Problem description ->
Print word for word the first line of the records below and every following line through the one containing "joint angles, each"; print nothing else.

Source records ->
+ + + +
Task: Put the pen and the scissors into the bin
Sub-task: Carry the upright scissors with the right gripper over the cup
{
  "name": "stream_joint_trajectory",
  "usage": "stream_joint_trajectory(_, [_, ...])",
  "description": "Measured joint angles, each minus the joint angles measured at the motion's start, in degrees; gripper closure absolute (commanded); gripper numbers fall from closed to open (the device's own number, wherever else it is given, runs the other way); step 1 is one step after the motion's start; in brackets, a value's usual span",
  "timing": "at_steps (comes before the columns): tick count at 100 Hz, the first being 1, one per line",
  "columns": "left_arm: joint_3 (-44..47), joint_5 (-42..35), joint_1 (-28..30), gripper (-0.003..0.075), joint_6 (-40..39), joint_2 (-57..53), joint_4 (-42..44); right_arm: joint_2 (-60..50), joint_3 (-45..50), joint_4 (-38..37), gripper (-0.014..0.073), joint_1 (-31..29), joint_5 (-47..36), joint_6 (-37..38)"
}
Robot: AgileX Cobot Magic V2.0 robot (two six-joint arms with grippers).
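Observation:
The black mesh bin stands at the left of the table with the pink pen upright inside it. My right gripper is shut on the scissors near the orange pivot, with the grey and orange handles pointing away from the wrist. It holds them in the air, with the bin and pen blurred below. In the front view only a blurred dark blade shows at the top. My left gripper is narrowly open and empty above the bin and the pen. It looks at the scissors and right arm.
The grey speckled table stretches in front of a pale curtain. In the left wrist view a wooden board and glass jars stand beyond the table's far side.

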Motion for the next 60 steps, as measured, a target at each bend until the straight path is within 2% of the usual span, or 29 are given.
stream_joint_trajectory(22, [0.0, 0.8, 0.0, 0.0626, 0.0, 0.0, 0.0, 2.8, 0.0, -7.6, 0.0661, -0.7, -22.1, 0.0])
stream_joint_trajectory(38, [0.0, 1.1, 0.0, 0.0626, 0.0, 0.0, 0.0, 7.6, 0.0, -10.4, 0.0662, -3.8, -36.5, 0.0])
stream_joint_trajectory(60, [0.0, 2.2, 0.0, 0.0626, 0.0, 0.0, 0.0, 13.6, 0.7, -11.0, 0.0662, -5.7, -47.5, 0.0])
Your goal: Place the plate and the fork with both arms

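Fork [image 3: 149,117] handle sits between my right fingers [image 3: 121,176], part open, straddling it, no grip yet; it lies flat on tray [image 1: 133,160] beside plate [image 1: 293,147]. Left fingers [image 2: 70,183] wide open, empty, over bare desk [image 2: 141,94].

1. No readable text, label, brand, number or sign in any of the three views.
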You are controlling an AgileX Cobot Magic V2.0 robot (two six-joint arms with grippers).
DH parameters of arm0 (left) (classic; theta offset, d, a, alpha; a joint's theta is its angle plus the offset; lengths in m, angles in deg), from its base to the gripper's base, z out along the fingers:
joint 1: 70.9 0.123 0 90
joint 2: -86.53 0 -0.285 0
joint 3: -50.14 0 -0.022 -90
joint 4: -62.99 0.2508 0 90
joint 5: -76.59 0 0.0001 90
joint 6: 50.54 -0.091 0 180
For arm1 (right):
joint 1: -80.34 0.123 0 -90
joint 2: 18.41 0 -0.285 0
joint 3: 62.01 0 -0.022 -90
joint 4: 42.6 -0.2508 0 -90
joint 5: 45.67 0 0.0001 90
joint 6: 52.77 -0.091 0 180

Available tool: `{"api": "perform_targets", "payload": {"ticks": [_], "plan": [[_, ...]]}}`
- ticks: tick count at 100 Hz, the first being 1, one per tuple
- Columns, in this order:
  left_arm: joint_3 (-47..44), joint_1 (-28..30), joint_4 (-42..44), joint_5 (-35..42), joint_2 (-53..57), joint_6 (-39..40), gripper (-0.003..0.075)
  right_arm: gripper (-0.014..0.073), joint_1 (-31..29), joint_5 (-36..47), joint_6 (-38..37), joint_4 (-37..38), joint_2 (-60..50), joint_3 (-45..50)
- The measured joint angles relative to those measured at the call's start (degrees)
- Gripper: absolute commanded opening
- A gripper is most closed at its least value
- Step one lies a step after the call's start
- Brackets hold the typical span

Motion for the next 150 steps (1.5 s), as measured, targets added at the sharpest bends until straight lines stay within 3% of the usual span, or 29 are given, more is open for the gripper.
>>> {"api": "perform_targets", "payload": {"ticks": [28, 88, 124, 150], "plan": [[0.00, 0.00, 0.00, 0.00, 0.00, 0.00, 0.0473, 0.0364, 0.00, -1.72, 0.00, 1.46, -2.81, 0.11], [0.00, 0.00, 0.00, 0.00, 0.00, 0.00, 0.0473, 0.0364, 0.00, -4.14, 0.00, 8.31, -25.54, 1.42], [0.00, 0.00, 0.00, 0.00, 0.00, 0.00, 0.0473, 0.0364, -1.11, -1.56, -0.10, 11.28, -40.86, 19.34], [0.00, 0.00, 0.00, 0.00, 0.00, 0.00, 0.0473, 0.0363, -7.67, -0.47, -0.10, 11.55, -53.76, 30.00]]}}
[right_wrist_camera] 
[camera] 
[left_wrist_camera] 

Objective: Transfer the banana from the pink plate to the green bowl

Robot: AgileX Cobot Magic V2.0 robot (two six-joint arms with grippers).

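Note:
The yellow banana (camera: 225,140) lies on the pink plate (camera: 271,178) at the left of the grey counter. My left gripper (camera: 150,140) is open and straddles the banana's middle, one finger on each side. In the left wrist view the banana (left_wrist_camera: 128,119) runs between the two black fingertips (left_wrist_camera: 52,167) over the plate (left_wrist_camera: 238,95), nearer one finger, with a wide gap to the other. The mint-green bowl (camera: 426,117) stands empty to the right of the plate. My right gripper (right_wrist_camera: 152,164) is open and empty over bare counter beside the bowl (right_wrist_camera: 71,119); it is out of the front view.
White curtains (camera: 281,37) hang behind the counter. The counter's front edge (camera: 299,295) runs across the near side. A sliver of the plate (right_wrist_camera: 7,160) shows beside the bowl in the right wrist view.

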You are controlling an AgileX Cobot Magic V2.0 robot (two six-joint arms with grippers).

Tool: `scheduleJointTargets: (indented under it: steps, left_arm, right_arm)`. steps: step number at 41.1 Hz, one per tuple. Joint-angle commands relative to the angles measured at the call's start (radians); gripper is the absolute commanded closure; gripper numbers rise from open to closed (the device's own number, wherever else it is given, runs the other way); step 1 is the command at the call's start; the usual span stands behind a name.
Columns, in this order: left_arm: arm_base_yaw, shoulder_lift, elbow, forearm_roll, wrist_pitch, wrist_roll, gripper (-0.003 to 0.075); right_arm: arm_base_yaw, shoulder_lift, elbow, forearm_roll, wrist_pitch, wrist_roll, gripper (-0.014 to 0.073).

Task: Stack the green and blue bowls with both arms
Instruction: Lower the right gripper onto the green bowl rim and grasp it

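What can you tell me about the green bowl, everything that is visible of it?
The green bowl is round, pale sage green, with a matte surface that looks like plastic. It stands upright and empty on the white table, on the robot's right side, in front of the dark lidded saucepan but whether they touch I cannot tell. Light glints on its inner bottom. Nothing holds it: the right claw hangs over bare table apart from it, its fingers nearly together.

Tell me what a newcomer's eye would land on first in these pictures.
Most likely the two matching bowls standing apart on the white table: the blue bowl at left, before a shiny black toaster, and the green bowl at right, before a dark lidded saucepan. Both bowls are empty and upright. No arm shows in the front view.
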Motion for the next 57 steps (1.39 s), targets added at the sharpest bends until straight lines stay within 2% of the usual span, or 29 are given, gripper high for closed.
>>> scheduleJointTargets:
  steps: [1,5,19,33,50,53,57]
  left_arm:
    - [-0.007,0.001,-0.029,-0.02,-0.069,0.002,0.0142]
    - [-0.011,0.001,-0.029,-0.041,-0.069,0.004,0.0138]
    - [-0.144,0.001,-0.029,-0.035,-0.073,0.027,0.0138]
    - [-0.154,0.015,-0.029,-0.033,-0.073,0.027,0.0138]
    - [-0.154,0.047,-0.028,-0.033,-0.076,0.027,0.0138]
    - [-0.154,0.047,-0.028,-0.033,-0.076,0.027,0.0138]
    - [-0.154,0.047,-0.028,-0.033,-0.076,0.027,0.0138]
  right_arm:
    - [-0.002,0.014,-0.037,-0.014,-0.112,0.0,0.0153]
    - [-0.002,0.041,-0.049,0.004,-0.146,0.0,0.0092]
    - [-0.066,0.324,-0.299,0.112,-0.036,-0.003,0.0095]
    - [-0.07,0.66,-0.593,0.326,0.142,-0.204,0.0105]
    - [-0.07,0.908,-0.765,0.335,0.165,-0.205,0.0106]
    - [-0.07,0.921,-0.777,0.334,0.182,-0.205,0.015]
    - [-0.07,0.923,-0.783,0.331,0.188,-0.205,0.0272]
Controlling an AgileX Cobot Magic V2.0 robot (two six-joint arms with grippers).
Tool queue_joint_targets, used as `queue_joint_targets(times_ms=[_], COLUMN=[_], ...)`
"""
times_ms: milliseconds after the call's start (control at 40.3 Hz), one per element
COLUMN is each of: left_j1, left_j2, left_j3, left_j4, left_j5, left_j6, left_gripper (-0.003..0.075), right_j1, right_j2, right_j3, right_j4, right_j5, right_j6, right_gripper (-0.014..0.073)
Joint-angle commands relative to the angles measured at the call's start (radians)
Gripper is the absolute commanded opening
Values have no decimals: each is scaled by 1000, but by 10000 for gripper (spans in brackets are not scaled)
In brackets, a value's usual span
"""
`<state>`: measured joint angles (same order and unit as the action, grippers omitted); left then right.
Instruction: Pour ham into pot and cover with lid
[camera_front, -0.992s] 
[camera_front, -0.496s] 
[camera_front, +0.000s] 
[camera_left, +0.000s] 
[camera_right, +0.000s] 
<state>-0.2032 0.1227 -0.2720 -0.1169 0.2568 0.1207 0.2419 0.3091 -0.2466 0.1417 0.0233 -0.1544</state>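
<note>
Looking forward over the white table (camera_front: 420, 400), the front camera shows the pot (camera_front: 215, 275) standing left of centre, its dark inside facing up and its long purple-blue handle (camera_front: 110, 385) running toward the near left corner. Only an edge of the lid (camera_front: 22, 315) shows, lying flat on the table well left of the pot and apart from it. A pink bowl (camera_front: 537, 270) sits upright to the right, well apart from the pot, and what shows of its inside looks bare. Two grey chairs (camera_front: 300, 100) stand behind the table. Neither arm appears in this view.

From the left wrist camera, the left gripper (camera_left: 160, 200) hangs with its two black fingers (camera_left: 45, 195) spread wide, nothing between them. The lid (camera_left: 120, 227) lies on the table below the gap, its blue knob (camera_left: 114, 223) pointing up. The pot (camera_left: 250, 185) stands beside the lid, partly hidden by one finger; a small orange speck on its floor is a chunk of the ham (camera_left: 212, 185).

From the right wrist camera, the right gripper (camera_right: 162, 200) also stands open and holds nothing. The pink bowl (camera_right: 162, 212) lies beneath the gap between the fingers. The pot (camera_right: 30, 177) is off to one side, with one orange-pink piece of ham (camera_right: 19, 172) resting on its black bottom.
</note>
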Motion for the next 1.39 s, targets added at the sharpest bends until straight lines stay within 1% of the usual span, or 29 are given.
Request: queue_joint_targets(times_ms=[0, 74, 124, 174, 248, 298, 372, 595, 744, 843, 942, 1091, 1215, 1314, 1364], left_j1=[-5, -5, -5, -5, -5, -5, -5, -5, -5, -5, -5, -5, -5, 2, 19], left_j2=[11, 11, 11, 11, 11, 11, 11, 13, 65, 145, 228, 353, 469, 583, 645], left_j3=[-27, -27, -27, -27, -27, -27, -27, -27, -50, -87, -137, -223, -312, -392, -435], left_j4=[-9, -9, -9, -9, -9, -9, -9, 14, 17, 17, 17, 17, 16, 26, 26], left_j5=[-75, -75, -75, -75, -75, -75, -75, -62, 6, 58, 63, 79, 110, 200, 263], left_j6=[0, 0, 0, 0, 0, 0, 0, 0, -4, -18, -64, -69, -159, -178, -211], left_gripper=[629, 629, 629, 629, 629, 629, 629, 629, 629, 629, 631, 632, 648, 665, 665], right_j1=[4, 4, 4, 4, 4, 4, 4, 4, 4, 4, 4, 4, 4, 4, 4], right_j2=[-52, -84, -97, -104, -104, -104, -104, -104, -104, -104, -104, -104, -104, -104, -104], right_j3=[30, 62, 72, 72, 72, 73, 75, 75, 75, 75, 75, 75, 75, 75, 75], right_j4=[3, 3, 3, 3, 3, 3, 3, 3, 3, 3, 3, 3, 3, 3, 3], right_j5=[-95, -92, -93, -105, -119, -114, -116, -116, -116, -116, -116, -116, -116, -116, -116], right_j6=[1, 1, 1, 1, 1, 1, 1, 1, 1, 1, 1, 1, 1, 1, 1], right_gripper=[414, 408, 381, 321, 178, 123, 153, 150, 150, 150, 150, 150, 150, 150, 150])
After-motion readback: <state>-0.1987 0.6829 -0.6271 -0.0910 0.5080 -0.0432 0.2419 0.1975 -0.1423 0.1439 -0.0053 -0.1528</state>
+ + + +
Answer for this exercise ->
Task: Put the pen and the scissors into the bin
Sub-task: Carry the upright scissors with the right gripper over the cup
{
  "name": "stream_joint_trajectory",
  "usage": "stream_joint_trajectory(_, [_, ...])",
  "description": "Measured joint angles, each minus the joint angles measured at the motion's start, in degrees; gripper closure absolute (commanded); gripper numbers fall from closed to open (the device's own number, wherever else it is given, runs the other way); step 1 is one step after the motion's start; in brackets, a value's usual span",

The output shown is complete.